• _WHAT YOU SHOULD DO_
When a line in the listing contains the string "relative", pick it out and copy it.
▬▬▬▬▬▬
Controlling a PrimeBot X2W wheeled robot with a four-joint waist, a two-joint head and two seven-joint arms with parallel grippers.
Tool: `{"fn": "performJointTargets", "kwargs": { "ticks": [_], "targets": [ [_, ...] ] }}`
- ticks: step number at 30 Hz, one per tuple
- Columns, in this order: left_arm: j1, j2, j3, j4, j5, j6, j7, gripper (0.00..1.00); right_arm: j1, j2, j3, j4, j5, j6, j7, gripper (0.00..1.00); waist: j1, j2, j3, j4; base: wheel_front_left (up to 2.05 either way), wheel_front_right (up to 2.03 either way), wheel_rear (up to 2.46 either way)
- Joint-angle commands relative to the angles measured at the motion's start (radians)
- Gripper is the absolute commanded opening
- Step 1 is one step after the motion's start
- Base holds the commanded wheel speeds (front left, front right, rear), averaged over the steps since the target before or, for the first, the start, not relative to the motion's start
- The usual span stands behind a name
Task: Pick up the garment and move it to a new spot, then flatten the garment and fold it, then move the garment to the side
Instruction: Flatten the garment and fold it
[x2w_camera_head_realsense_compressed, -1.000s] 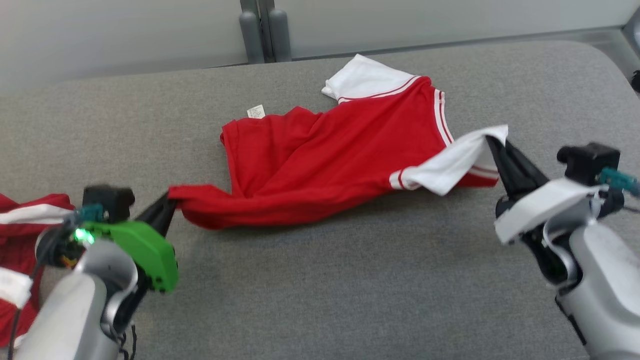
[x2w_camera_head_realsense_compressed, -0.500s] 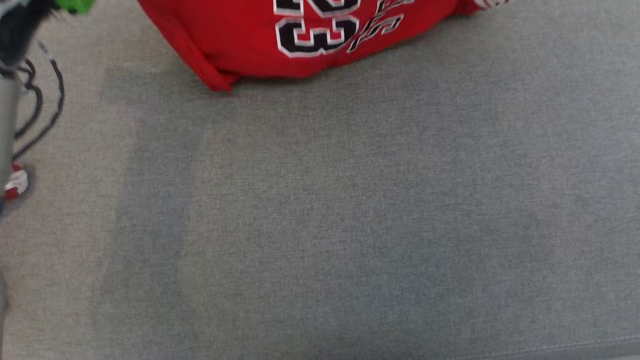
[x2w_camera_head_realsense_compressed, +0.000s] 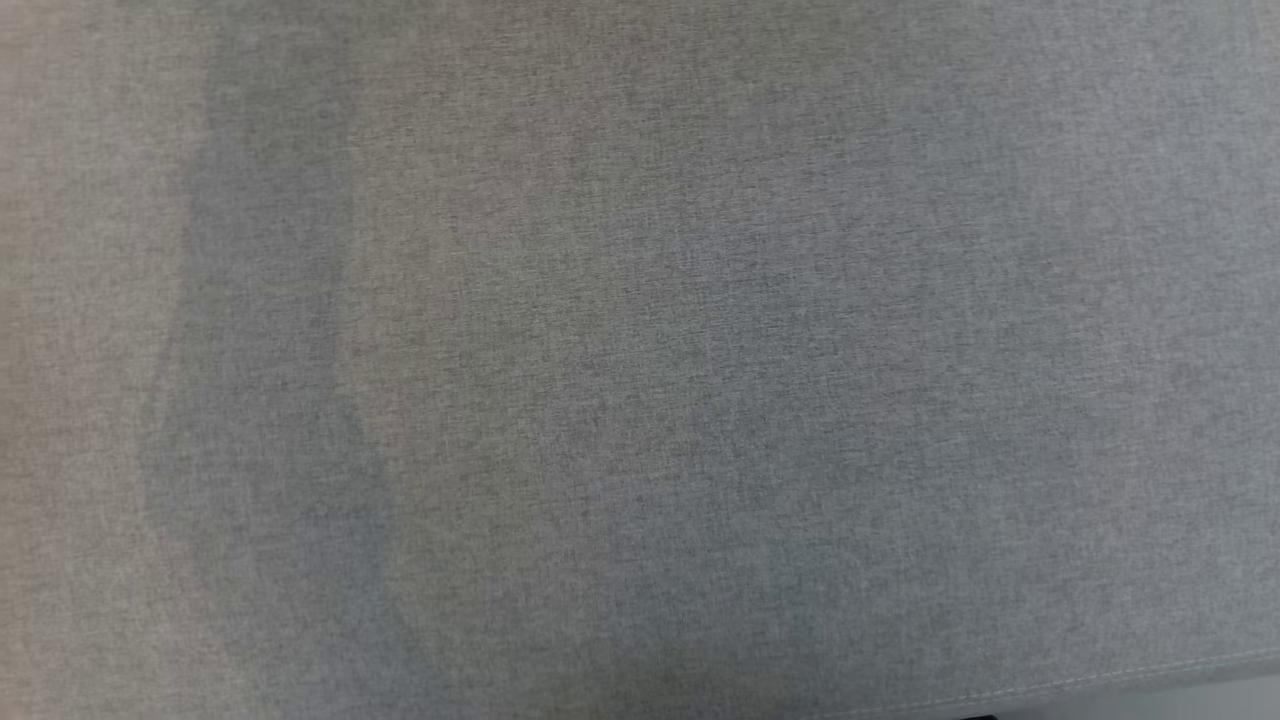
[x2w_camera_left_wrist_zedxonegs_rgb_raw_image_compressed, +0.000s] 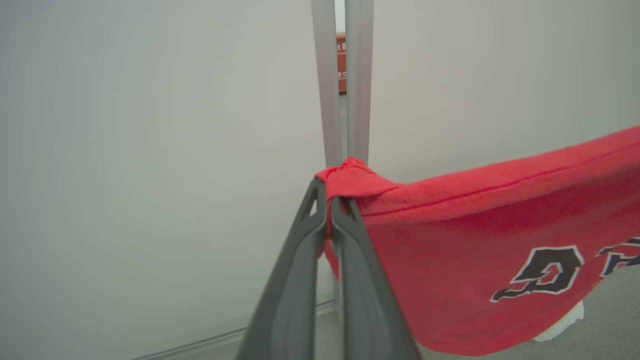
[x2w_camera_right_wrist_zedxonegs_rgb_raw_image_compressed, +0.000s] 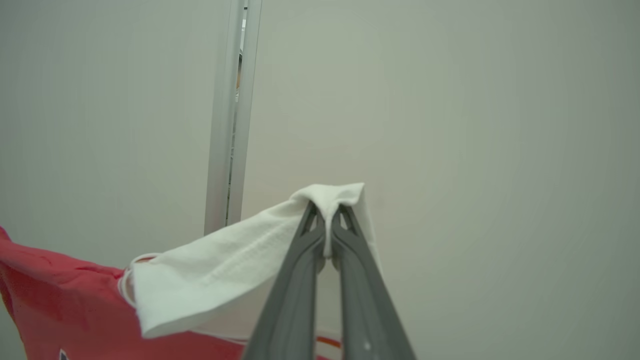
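The garment (x2w_camera_left_wrist_zedxonegs_rgb_raw_image_compressed: 475, 240) is a red jersey with black, white-edged lettering and white sleeves. In the left wrist view it hangs in the air to the right of my left gripper (x2w_camera_left_wrist_zedxonegs_rgb_raw_image_compressed: 329, 200), which is shut on a red hem corner. My right gripper (x2w_camera_right_wrist_zedxonegs_rgb_raw_image_compressed: 329, 210) is shut on the tip of a white sleeve (x2w_camera_right_wrist_zedxonegs_rgb_raw_image_compressed: 225, 265) in the right wrist view, with the red body (x2w_camera_right_wrist_zedxonegs_rgb_raw_image_compressed: 55, 300) sagging at lower left. The cloth is stretched between the two grippers, lifted off the surface.
The head view looks down on bare grey fabric surface (x2w_camera_head_realsense_compressed: 640, 360), its seamed front edge (x2w_camera_head_realsense_compressed: 1100, 680) at lower right. Pale wall panels with a grey upright post (x2w_camera_left_wrist_zedxonegs_rgb_raw_image_compressed: 342, 100) stand behind the garment. A strip of the grey surface (x2w_camera_left_wrist_zedxonegs_rgb_raw_image_compressed: 610, 320) lies below the hanging cloth.
Both grippers have lifted the garment off the grey surface, so it now hangs between them. The head camera has tilted down and the garment has left its picture.
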Motion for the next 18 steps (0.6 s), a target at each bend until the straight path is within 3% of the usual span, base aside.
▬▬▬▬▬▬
• _RESULT_
- Joint-angle commands relative to the angles measured at the motion's start (radians)
- Base holds the commanded wheel speeds (front left, front right, rear), averaged over the steps since the target before or, for the first, the start, not relative to the motion's start

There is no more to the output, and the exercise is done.